TASK DESCRIPTION: Pictures stay out of the copy; set down each line of the listing below exactly.

INPUT DATA:
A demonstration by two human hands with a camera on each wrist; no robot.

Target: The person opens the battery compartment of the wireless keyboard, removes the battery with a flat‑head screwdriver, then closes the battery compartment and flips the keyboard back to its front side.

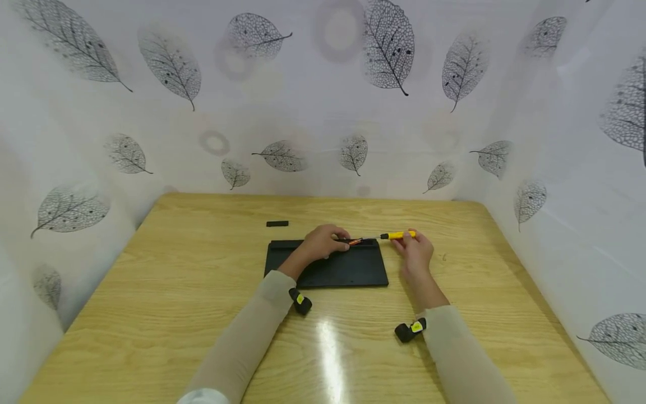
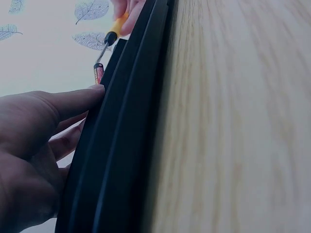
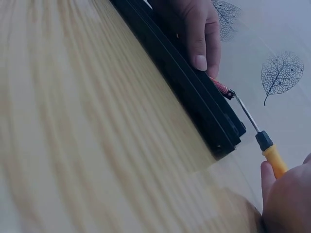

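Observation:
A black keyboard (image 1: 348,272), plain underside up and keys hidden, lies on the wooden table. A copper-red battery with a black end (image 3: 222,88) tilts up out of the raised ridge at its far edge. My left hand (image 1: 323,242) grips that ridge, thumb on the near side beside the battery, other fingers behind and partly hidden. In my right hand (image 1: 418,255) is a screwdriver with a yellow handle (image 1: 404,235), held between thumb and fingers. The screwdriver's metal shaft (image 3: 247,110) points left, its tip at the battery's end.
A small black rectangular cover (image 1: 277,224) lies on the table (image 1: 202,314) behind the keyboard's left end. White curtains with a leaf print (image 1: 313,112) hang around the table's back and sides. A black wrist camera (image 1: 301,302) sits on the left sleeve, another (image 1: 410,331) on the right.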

TASK SOLUTION:
A demonstration by two human hands with a camera on each wrist; no robot.

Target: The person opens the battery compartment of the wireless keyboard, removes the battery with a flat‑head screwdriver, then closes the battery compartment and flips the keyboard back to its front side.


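Observation:
A black keyboard (image 1: 348,272), plain underside up and keys hidden, lies on the wooden table. A copper-red battery with a black end (image 3: 222,88) tilts up out of the raised ridge at its far edge. My left hand (image 1: 323,242) grips that ridge, thumb on the near side beside the battery, other fingers behind and partly hidden. In my right hand (image 1: 418,255) is a screwdriver with a yellow handle (image 1: 404,235), held between thumb and fingers. The screwdriver's metal shaft (image 3: 247,110) points left, its tip at the battery's end.
A small black rectangular cover (image 1: 277,224) lies on the table (image 1: 202,314) behind the keyboard's left end. White curtains with a leaf print (image 1: 313,112) hang around the table's back and sides. A black wrist camera (image 1: 301,302) sits on the left sleeve, another (image 1: 410,331) on the right.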

There is no more to the output.